Work instruction.
If a line in the records below contains the word "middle", copy it.
** Opening Extracted data block **
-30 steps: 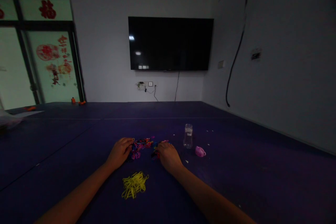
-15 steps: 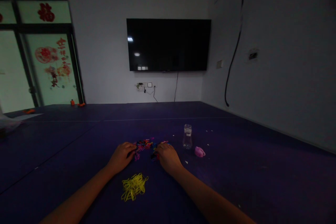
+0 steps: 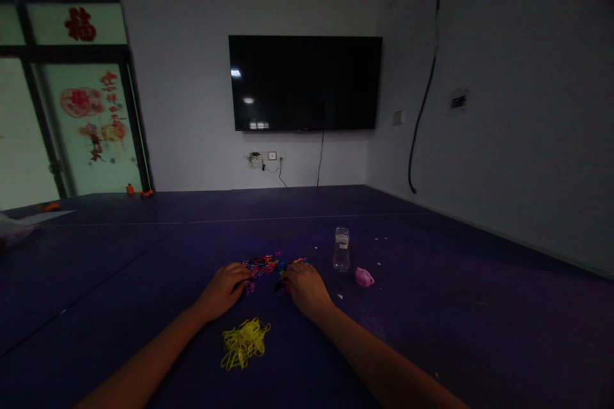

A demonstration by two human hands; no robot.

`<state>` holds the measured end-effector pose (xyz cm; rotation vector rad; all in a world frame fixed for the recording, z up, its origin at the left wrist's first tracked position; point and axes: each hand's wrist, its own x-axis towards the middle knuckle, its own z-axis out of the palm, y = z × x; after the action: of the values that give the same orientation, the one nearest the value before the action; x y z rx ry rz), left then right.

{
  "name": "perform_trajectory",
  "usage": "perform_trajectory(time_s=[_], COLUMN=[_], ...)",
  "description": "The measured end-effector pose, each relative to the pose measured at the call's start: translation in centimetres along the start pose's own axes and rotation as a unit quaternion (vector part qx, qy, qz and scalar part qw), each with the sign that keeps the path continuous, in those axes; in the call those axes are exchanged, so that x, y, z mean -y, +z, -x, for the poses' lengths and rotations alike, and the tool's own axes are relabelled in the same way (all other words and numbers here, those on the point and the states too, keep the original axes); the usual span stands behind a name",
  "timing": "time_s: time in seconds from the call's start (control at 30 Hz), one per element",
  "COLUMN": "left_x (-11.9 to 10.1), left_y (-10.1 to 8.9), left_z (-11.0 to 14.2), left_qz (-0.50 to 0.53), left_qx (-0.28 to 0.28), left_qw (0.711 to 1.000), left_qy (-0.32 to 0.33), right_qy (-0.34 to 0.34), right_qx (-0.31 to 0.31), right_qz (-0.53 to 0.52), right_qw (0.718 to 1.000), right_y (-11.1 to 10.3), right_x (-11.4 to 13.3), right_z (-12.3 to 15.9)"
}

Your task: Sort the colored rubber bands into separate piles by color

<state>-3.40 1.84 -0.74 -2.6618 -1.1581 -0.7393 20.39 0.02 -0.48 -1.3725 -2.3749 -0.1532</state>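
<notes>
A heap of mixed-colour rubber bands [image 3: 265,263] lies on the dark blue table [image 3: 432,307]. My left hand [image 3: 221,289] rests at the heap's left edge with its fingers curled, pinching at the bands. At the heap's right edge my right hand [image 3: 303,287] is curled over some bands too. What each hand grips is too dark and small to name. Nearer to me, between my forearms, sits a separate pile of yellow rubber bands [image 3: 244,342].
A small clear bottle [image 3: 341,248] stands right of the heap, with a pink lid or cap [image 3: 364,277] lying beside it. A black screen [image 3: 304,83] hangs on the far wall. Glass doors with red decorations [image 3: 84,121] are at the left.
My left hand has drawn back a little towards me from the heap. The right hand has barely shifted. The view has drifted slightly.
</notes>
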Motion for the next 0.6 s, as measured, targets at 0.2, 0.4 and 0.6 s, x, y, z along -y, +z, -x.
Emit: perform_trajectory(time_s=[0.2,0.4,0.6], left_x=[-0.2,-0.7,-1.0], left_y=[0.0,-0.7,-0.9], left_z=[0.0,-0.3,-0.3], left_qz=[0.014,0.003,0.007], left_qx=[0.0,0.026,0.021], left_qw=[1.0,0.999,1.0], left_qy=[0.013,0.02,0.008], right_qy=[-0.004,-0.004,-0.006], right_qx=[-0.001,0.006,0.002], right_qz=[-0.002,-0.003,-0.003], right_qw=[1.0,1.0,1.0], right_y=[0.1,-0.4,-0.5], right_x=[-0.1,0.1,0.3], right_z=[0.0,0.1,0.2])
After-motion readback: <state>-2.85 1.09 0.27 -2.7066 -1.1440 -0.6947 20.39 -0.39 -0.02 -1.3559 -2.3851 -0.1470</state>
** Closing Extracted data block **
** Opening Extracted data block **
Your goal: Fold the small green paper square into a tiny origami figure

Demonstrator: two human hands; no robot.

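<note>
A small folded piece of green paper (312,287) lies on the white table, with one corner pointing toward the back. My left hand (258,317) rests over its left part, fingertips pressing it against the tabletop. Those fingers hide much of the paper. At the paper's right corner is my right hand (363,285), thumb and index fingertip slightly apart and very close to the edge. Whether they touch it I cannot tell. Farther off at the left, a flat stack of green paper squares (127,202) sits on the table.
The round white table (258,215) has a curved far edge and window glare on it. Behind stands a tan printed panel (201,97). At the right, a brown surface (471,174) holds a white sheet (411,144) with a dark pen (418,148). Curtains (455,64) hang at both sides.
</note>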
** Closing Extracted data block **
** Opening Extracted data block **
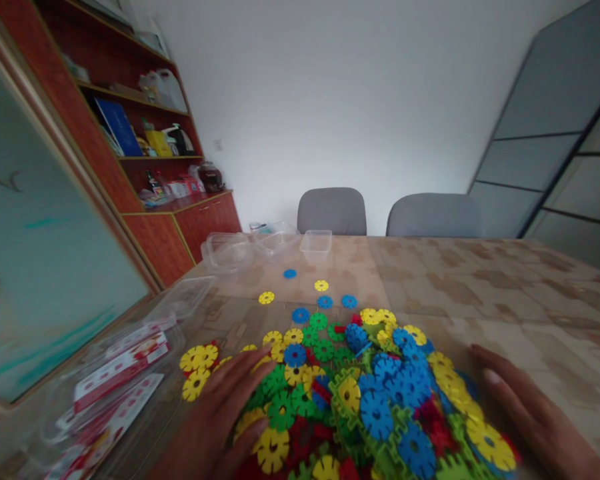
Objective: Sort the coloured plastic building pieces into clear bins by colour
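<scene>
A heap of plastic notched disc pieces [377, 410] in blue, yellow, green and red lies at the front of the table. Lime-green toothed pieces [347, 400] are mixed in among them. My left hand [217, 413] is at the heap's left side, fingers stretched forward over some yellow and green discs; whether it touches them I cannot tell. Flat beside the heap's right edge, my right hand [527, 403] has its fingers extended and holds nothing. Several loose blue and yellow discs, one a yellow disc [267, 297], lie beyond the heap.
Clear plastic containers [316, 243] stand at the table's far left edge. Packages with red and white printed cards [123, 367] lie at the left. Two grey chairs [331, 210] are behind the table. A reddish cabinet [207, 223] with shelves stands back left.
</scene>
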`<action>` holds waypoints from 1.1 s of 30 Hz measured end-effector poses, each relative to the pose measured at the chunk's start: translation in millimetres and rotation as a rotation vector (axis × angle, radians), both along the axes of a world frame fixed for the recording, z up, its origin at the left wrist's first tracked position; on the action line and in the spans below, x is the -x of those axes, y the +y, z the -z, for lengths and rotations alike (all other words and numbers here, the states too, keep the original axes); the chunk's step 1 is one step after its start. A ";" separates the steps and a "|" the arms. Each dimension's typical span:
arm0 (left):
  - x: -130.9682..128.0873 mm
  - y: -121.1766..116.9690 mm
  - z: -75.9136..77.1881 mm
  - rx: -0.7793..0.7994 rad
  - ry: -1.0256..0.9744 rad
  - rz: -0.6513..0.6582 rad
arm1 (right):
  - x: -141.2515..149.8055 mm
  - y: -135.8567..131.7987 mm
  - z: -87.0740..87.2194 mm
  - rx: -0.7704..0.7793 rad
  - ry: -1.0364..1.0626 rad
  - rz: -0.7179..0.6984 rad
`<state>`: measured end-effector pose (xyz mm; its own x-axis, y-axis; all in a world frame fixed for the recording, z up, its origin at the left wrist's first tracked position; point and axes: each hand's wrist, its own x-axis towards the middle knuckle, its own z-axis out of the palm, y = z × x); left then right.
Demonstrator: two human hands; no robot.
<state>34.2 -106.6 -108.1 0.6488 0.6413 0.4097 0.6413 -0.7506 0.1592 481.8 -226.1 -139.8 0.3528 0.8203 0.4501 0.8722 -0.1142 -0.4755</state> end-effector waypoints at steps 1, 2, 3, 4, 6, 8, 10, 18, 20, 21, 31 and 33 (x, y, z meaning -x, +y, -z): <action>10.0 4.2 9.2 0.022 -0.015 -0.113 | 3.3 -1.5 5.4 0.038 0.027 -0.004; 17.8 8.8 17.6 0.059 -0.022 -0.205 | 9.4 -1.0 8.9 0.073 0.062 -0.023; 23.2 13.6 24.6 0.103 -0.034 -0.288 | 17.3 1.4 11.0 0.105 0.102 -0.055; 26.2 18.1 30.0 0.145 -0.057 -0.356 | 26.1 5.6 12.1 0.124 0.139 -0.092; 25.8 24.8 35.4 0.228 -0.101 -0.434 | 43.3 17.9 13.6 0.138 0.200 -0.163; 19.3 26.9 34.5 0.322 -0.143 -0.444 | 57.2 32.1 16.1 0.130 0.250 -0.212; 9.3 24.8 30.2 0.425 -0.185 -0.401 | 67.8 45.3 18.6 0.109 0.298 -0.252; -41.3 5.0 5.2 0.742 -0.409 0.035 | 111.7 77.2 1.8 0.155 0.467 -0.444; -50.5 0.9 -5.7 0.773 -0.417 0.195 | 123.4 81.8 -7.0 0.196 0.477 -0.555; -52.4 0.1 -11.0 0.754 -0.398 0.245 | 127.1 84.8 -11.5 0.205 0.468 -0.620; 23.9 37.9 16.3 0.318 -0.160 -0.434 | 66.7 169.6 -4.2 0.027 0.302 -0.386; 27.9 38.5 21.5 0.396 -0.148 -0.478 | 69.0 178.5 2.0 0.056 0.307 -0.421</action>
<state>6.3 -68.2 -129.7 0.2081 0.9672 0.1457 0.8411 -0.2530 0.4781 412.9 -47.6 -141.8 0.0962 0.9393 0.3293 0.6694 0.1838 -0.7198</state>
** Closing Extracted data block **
Result.
`<state>` holds the measured end-effector pose (xyz cm; rotation vector rad; all in a world frame fixed for the recording, z up, its origin at the left wrist's first tracked position; point and axes: each hand's wrist, its own x-axis towards the middle knuckle, its own z-axis out of the palm, y = z × x; after the action: of the values that give the same orientation, the one nearest the value before the action; x y z rx ry rz), left then right.
`<state>`: measured end-effector pose (xyz mm; its own x-axis, y-axis; all in a world frame fixed for the recording, z up, its origin at the left wrist's first tracked position; point and axes: each hand's wrist, its own x-axis towards the middle knuckle, its own z-axis out of the palm, y = z × x); left then right.

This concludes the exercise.